Background information
- Also known as: Uncle Al
- Born: Albert Leroy Moss August 14, 1969
- Died: September 10, 2001 (aged 32) Miami, Florida, U.S.
- Genres: Southern rap, Miami bass, hip hop
- Occupations: DJ, rapper
- Instrument: Turntables
- Years active: 1990–2001

= DJ Uncle Al =

Albert Leroy Moss (August 14, 1969 - September 10, 2001), better known by the stage name "DJ Uncle Al", was an American DJ from Miami, Florida. He became known for his work as a music producer and broadcaster in the local community. He was shot and killed on September 10, 2001.

==Biography==

Born Albert Leroy Moss on August 14, 1969, in Miami, Florida, DJ Uncle Al was a pioneering DJ and influential figure in Miami's hip-hop community, becoming known for his energetic style and innovative mixes, which showcased his unique ability to blend various genres, including hip-hop, reggae, and dancehall. DJ Uncle Al developed a passion for music at an early age, graduating from Miami Northwestern High School.

He started his career in the mid-1980s, during a time when Miami bass—a high-energy, bass-heavy style of hip-hop—was gaining popularity, and worked as a broadcaster, hosting
radio shows on local stations like WEDR 99 Jamz and Mixx 96. His shows, which often featured live mixing and freestyle sessions, became essential listening for fans of Miami bass and hip-hop. He was known for his catchphrase, "Bass is gonna blow your mind" which encapsulated the essence of his high-energy performances. As a producer, DJ Uncle Al helped to shape the sound of Miami bass, working with numerous artists and releasing several successful tracks that became anthems in the Miami music scene. His influence extended beyond music production as he promoted local talent and provided a platform for rising artists through his radio shows and live events.

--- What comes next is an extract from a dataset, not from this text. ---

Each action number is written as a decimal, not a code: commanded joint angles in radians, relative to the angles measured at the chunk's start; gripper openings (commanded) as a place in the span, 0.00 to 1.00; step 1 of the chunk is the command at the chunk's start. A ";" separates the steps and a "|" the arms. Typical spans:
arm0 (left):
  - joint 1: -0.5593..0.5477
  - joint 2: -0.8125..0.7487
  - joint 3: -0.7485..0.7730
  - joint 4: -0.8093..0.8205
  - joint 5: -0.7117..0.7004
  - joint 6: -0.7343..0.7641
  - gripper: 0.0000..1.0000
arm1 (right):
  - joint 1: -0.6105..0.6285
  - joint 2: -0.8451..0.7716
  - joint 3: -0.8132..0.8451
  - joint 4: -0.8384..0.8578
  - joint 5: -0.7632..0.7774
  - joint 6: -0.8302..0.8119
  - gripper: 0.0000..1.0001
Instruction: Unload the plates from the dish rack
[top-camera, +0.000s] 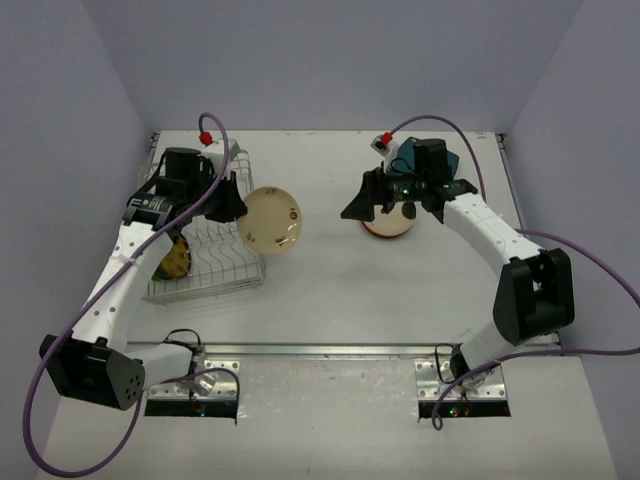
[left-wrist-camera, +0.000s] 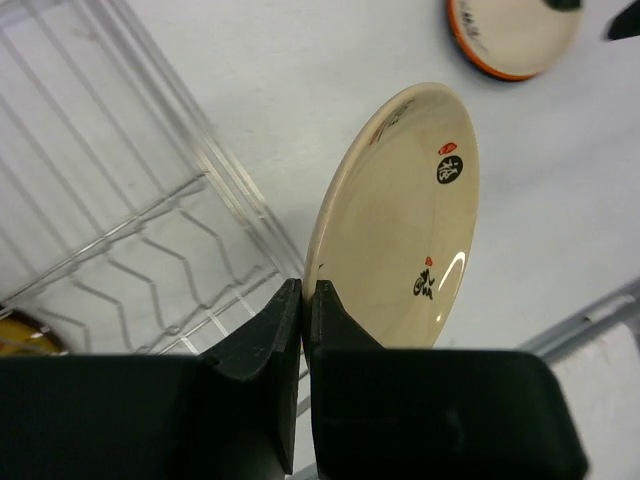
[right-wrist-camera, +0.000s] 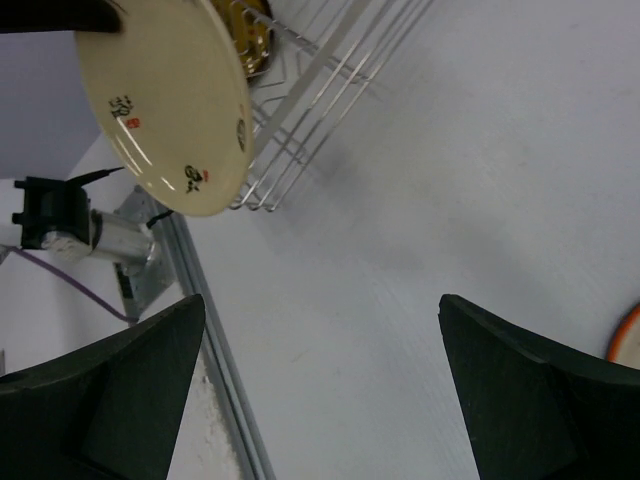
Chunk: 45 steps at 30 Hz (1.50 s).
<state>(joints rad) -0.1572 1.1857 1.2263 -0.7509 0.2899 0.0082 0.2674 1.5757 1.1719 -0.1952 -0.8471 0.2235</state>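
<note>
Cream plate (left-wrist-camera: 400, 230), black brush characters (left-wrist-camera: 449, 170), red seals (left-wrist-camera: 447, 149), in left claw (left-wrist-camera: 305, 295)

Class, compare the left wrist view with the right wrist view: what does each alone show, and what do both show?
Only left wrist: how the left gripper grips, jaws shut on the rim of the cream plate. Only right wrist: the right gripper, jaws wide open, holding nothing. Both: the cream plate, the dish rack and an orange-rimmed plate.
</note>
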 joint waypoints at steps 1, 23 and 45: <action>-0.029 0.033 0.015 0.095 0.262 -0.058 0.00 | 0.147 0.010 -0.005 0.046 -0.044 0.044 0.98; 0.028 0.015 0.030 0.068 -0.023 -0.108 1.00 | 0.094 0.107 0.070 0.024 0.119 0.124 0.00; 0.215 -0.037 -0.001 0.025 -0.480 -0.175 1.00 | -0.387 0.504 0.337 -0.310 0.154 -0.031 0.08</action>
<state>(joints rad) 0.0459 1.1509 1.2106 -0.7181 -0.0727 -0.1663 -0.1293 2.0847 1.4308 -0.4521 -0.6997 0.2238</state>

DJ Uncle Al was deeply committed to his community and used his influence to promote positive messages and initiatives. He was known for organizing and participating in events that aimed to reduce violence and uplift the youth in Miami. His annual "Peace in the Hood" block parties were particularly popular, bringing residents together for a day of community solidarity, music and fun.

On September 10, 2001, DJ Uncle Al was shot and killed at his Miami home at the age of 32. The DJ Uncle Al "Peace in the Hood" festival is held in the Liberty City area of Miami in honor of him. A suspect was charged with the murder four years later, but the charges were dropped in 2007.